PHOENIX - An Arizona federal judge on Sept. 11 granted summary judgment in favor of the defendant in a coverage dispute, holding that the plaintiff was subject to Employee Retirement Income Security Act fiduciary standards and that its failure to properly calculate contributions necessary to fully fund employee health benefit plans was a breach of that duty; therefore, coverage was excluded under the liability policy (Enterprising Solutions Inc. v. National Union Fire Insurance Company, No. 10-1430, D. Ariz.; 2012 U.S. Dist. LEXIS 128921).

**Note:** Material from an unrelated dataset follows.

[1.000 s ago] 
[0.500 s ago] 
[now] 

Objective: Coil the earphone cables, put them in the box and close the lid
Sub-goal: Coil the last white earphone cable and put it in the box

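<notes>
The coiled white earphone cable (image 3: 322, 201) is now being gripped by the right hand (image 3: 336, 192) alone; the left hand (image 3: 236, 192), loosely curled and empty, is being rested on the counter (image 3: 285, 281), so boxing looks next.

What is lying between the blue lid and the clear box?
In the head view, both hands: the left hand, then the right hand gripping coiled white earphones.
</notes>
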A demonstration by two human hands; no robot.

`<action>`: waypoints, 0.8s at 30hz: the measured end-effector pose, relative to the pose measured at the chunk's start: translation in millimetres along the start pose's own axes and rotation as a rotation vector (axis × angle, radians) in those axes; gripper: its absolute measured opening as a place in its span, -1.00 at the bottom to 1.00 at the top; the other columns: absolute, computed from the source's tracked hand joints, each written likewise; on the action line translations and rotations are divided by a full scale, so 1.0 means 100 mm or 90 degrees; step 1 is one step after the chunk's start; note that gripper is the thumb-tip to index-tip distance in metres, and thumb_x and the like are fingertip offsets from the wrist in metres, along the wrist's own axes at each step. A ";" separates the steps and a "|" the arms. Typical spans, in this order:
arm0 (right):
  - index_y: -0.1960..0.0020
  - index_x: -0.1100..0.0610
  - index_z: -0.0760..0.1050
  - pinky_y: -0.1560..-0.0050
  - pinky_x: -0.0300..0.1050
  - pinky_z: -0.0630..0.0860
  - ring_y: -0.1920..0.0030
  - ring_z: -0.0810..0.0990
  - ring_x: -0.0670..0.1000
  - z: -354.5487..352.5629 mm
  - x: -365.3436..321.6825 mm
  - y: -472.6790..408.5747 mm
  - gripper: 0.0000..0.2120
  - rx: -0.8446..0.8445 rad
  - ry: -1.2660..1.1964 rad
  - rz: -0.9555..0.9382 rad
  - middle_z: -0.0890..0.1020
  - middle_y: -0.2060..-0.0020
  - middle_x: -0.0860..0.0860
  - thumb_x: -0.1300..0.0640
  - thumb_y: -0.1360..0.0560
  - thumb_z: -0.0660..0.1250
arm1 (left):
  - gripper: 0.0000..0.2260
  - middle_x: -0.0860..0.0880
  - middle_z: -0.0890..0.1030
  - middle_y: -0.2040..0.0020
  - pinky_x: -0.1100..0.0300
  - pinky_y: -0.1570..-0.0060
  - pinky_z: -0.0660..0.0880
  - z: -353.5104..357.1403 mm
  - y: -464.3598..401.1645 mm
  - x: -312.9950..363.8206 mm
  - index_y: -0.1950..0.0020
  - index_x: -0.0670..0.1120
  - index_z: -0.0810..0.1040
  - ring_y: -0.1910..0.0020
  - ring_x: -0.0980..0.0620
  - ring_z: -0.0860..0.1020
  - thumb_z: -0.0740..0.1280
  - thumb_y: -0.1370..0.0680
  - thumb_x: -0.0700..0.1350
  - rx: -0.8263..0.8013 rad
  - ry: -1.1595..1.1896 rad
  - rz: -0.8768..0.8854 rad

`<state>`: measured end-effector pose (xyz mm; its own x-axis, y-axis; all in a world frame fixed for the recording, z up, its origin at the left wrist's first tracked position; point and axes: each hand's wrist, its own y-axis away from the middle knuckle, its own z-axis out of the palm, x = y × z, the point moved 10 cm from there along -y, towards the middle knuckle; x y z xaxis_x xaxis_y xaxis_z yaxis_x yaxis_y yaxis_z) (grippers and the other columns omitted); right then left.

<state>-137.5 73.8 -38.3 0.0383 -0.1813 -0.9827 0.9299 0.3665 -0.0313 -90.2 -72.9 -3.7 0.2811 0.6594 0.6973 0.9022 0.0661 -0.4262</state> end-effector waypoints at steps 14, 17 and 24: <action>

MONTGOMERY, Ala. - A post office worker was not promoted because he was not the most qualified applicant, not because he is black, so the U.S. Postal Service is entitled to summary judgment on the worker's racial discrimination claim, an Alabama federal judge held Sept. 11 (Molton Mayberry v. Patrick R. Donahoe, Postmaster General, No. 2:10-cv-479, M.D. Ala.; 2012 U.S. Dist. LEXIS 128727).
NEW ORLEANS - The State of Texas is not immune from a lawsuit filed by the federal government on behalf of private individuals seeking unpaid wages, the Fifth Circuit U.S. Court of Appeals ruled Sept. 12 (Hilda L. Solis, Secretary of Labor, United States Department of Labor v. State of Texas, Texas Department of Family and Protective Services, Child Protective Services Division, No. 12-50049, 5th Cir.; 2012 U.S. App. LEXIS 19138).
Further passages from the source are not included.